=== Exercise ===
Keep every line in which "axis" occurs and drop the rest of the data.

=== Data records ===

_ _ _ _ _

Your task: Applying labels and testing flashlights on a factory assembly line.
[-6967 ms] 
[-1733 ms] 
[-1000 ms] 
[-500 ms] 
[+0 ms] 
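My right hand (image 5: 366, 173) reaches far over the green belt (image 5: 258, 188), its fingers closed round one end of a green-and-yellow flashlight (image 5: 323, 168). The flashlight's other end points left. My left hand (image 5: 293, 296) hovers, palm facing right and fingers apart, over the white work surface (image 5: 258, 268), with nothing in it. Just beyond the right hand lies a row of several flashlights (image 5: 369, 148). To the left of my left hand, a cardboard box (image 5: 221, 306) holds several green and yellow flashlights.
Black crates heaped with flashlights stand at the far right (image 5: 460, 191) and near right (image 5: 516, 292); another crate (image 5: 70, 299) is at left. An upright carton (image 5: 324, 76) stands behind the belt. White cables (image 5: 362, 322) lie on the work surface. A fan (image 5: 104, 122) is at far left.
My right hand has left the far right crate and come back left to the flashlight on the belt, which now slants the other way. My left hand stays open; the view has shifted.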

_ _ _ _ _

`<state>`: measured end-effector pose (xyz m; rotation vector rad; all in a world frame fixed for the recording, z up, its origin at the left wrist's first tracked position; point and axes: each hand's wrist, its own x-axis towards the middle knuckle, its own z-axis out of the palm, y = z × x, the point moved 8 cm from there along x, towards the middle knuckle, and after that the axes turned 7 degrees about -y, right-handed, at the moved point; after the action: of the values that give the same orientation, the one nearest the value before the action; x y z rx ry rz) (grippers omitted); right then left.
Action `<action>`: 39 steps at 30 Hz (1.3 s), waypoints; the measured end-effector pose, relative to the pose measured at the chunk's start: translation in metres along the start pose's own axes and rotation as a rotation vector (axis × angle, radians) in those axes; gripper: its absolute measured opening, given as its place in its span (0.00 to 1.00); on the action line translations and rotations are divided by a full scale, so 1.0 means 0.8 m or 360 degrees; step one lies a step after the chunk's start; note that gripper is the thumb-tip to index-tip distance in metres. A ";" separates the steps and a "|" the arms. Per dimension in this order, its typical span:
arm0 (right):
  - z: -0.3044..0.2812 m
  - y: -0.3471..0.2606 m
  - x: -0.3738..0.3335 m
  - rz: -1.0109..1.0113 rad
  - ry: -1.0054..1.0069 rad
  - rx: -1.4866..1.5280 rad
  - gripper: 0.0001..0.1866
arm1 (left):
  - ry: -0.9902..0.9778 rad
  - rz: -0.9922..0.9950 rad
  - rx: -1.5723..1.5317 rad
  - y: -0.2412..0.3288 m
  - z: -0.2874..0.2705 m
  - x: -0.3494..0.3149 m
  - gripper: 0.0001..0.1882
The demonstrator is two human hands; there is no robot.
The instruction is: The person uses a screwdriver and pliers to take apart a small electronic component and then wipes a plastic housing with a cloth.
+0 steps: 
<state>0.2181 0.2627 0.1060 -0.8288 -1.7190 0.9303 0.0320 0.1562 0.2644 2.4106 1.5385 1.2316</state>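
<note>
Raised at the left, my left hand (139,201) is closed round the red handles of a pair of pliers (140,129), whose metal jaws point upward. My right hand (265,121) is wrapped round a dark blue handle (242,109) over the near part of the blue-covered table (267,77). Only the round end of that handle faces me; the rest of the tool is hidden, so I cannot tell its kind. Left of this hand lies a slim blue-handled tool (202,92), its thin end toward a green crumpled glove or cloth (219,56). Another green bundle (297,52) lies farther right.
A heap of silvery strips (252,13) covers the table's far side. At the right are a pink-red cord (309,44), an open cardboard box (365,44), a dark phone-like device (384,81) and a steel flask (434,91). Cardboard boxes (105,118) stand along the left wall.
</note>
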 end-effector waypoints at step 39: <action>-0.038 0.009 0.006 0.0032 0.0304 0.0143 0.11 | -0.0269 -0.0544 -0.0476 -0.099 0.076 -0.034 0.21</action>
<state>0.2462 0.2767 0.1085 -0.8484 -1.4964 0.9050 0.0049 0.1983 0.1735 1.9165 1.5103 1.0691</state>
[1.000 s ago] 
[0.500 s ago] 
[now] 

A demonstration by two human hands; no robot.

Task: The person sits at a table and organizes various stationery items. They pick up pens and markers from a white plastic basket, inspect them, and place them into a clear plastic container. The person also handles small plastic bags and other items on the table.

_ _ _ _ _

=== Your solution ===
`<state>`: measured end-effector pose (xyz m; rotation vector rad; all in a world frame fixed for the recording, z up, its origin at the left wrist's first tracked position; point and axes: each hand's wrist, its own x-axis towards the middle knuckle, its own z-axis out of the palm, y = z × x, the point moved 8 cm from there along x, towards the middle knuckle, and after that the axes turned 7 degrees about -y, right-handed, at the moved point; after the action: of the values that give the same orientation, the one nearest the value before the action; x y z rx ry rz) (grippers omitted); right then left.
Action `<action>`: 39 steps at 30 Hz (1.3 s), waypoints; the measured end-effector pose, relative to the pose measured at the chunk's start: translation in metres along the start pose's own axes and rotation as a rotation vector (axis × angle, radians) in those axes; gripper: its absolute measured opening, given as its place in its span (0.00 to 1.00); on the action line translations and rotations are divided by a full scale, so 1.0 means 0.8 m or 360 degrees; step one lies a step after the chunk's start; note that gripper is the thumb-tip to index-tip distance in metres. A ";" separates the steps and a "|" the arms. Per dimension in this order, its typical span:

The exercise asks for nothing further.